I've been getting some irregular behavior from an LDA topic model program and right now, it seems like my file won't save the lda model it creates... I'm really not sure why.
Here's a code snippet, albeit it's going to take me more time before I could write code that's reproducible since I'm really just trying to load certain files I created beforehand.
def naive_LDA_implementation(name_of_lda, create_dict=False, remove_low_freq=False):
LDA_MODEL_PATH = "lda_dir/" + str(name_of_lda) +"/model_dir/" # for some reason this location doesn't work entirely... and yes, I have made a directory in a the folder of this name.
# This ends up saving the .state, .id2word, and .expEblogbeta.npy files... But normally when saving an lda model actually works, a fourth file is included that's to my understanding the model itself.
# LDA_MODEL_PATH = "models/" # This is what I originally had as the location for LDA_MODEL_PATH. I was using a directory called models for multiple lda models. This no longer works.
doc_df = getCorpus(name_of_lda, cleaned=True) # returns a dataframe containing a row for each text record and an extra column that contains the tokenized version of the text's post/string of words.
dict_path = "lda_dir/" + str(name_of_lda) + "/dict_of_tokens.dict"
docs_of_tokens = convert_cleaned_tokens_entries(doc_df['cleaned_tokens'])
if create_dict != False:
doc_dict = corpora.Dictionary(docs_of_tokens) :
if remove_low_freq==True:
doc_dict.filter_extremes(no_below=5, no_above=0.6)
doc_dict.save(dict_path)
print("Finished saving")
else:
doc_dict = corpora.Dictionary.load(dict_path)
doc_term_matrix = [doc_dict.doc2bow(doc) for doc in docs_of_tokens] # gives a unique id for each word in corpus_arr
Lda = gensim.models.ldamodel.LdaModel
ldamodel = Lda(doc_term_matrix, num_topics=15, id2word = doc_dict, passes=20, chunksize=10000)

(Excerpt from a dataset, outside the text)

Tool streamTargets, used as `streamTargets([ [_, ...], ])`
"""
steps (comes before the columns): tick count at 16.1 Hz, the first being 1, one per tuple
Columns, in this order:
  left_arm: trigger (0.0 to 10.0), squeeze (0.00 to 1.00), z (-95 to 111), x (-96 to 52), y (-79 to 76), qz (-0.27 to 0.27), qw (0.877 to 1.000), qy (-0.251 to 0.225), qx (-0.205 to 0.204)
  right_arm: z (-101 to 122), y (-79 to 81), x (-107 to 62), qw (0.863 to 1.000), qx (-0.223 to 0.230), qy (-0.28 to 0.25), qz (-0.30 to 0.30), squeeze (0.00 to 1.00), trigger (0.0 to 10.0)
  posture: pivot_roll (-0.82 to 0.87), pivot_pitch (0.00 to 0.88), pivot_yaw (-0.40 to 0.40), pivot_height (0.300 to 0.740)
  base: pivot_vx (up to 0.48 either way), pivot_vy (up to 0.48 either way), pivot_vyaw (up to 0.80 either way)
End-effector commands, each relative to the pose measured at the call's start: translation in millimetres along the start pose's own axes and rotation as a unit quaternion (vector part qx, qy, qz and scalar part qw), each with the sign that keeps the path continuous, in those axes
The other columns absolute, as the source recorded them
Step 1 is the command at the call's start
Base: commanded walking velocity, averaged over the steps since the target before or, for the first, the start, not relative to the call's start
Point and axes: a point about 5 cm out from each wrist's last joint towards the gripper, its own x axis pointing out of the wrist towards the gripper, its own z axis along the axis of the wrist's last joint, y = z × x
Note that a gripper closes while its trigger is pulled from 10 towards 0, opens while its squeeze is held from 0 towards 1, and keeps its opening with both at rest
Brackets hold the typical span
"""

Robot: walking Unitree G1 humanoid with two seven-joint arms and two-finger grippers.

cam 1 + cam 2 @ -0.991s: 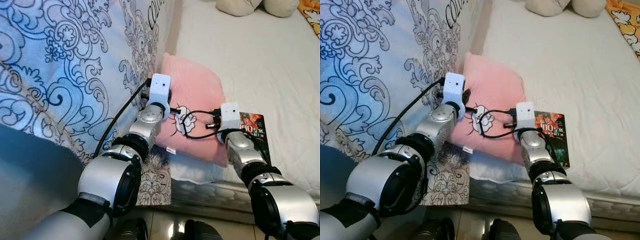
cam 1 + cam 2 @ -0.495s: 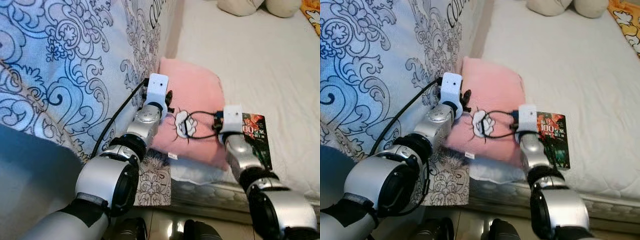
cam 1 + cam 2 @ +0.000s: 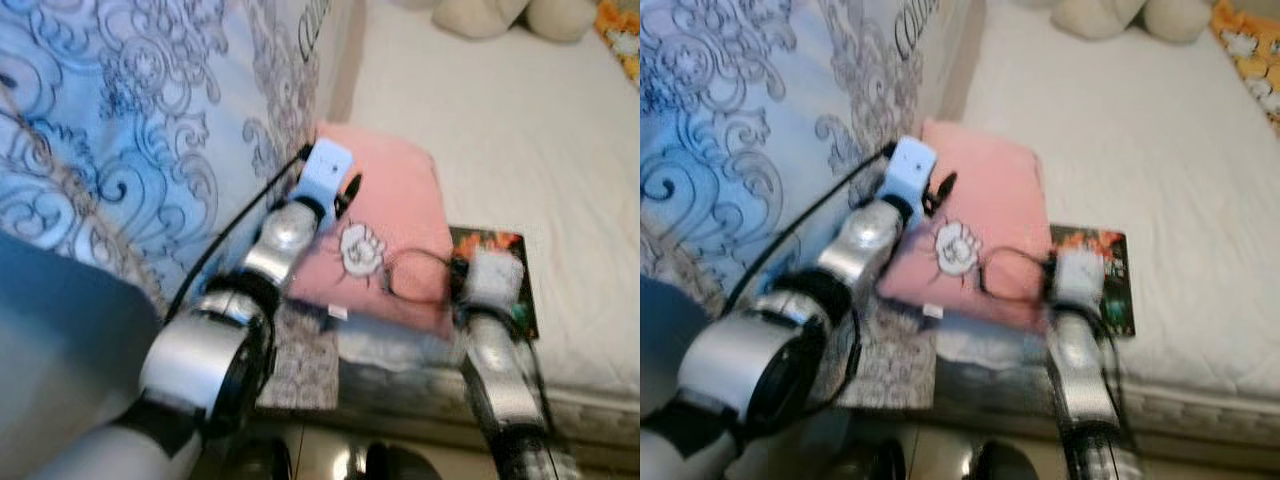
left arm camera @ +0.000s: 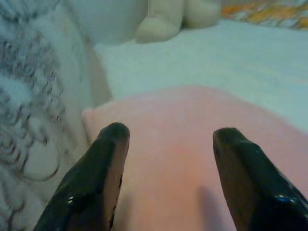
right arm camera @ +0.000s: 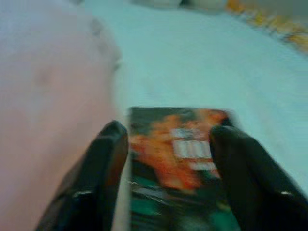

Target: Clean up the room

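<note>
A: Head views, change? Picture blurred; right arm sits lower and nearer the mattress edge than a second ago, left arm reaching further over the pink pillow (image 3: 385, 215). Judged: the camera moved too, and neither item is lifted yet.

B: Left wrist view. Left gripper (image 4: 166, 159) fingers spread wide, empty, poised over the pillow's pink cover. Cream plush toy (image 4: 166, 19) beyond, on the white sheet (image 4: 231, 57).

A: Right wrist view. Right gripper (image 5: 166, 166) open, holding nothing, straddling the book (image 5: 180, 159).

B: Book: dark cover, orange artwork, flat on the sheet, just beside the pillow.
</note>
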Motion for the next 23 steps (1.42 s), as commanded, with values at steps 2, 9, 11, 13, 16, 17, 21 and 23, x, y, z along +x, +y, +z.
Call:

ldamodel.save(LDA_MODEL_PATH)
To put it sraightforwardly... I have no clue why permission is being denied when I try to save my lda model to a particular location. Right now even the original models/
directory location is giving me "permission denied" with this error message. It's seeming like any and all directories I could use just... won't work. This is odd behavior and I can't really find asks that talk about this error in the same context. I have found posts of people getting this error message when they actually tried storing in locations that did not exist. But for me that isn't really a question.
When I first got this error... I actually started to wonder if it was because I had another lda topic model that I named topic_model_1. It was stored in the models/
subdirectory. I started to wonder if the name was a potential cause, and changed it to lda_model_topic_1
to see if that could change results... but nothing is working.
Even if you can't really figure out what solution applies to my situation (especially since right now I don't have reproducible code, I just have my work)... Can someone tell me what this error message means? When and why does it come up? Maybe that's a start.
Traceback (most recent call last):
File "C:\Users\biney\Miniconda3\lib\site-packages\gensim\utils.py", line 679,
in save
_pickle.dump(self, fname_or_handle, protocol=pickle_protocol)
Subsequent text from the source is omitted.